Vergangenen Sonntag kam die erste Mannschaft nicht über ein 2:2 hinaus, obwohl man mit zwei Toren Vorsprung in die Halbzeitpause ging. Die Treffer zur zwischenzeitlichen Zweit-Tore-Führung erzielten Tobias Nuhn und Christopher Klein.

Mit Blick auf die zwei Gegentore im letzten Drittel des Spiels erklärt Trainer Deniz Öztürk: „Ab der 60. Minute und nach den Auswechslungen war es dann alles zu wenig. Die haben drei Torchance gehabt und davon machen sie zwei. Das ist dann einfach Effektivität, die wir nach vorne nicht hatten. In der ersten Halbzeit spielt die Mannschaft gut, sie bekommen es aber nicht auf die 90 Minuten umgesetzt.“

Im dritten Anlauf schafften es die Grünen wieder nicht, auswärts dreifach zu punkten. Nach den Unentschieden in Metternich und Gering war es das dritte in der laufenden Spielzeit. Als Ausrede dient auch nicht, dass alle bisherigen Auswärtsspiele auf ungewohntem Naturrasen stattfanden.

„Am Ende war es für Moselkern ein glücklicher Punkt.
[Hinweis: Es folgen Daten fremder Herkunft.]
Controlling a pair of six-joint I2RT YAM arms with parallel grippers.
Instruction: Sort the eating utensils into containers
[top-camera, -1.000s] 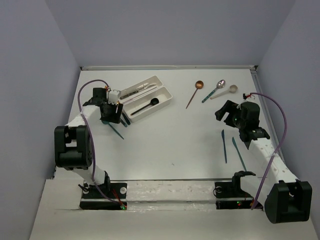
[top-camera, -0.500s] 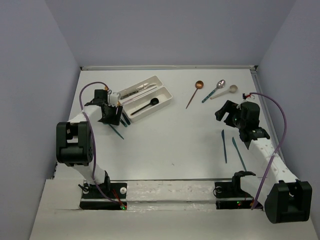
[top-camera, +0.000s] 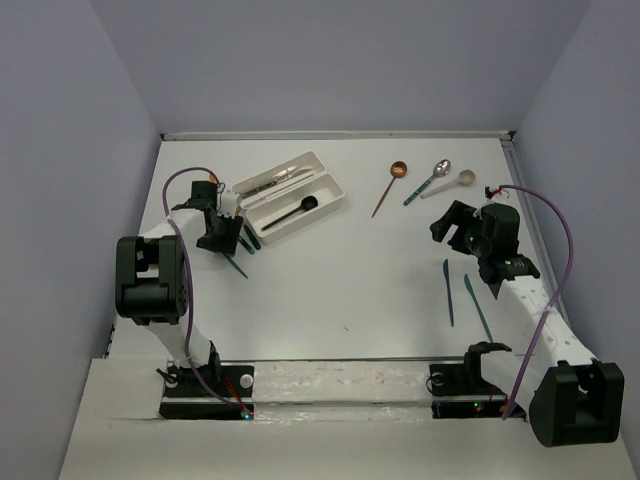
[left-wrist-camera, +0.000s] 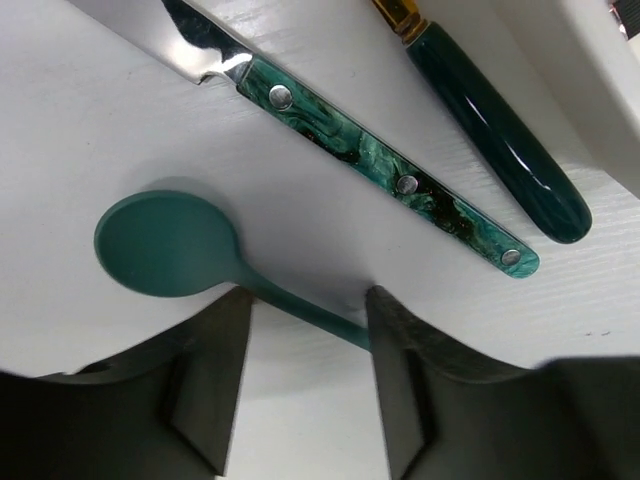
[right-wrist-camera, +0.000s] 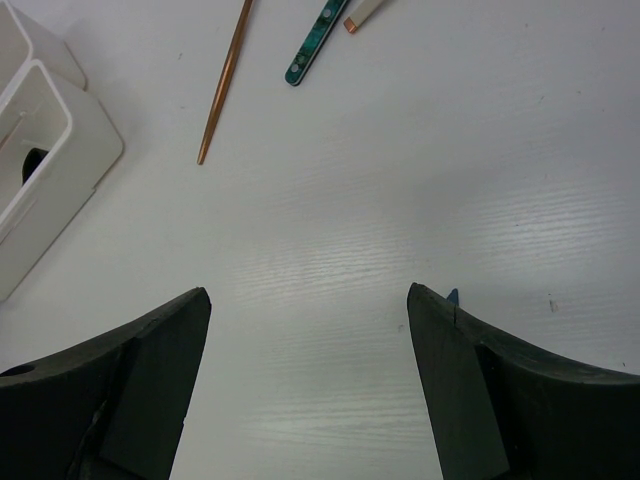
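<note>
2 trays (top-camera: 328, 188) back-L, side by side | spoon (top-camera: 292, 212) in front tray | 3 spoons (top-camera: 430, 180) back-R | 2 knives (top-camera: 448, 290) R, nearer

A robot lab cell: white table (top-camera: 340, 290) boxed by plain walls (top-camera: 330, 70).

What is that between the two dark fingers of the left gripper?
The slim handle of a teal spoon, lying on the table; the left gripper stands open around it. The left wrist view shows it.

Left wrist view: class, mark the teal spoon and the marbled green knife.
teal spoon (left-wrist-camera: 165, 245), left wrist view, centre of its bowl.
marbled green knife (left-wrist-camera: 383, 168), left wrist view, middle of its handle.
</note>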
Für uns waren es mal wieder verlorene zwei Punkte, mal wieder nach einer 2:0-Führung“, erklärt der Trainer hörbar enttäuscht und fügt an, dass langsam der zweite Saisonsieg folgen müsse. Dabei sieht er aber nicht nur seine Schützlingen in der Pflicht, sondern auch sich selbst. Zum Beispiel wenn es darum geht, die richtigen Impulse von der Bank zu bringen, um dann endlich eine knappe Führung bis ins Ziel zu bringen.

Kommende Woche empfangen die Grünen Vesalia Oberwesel im Walter-Assenmacher-Stadion, ehe es anschließend zum FV Rübenach geht – dann auch zu Gast auf künstlichem Grün.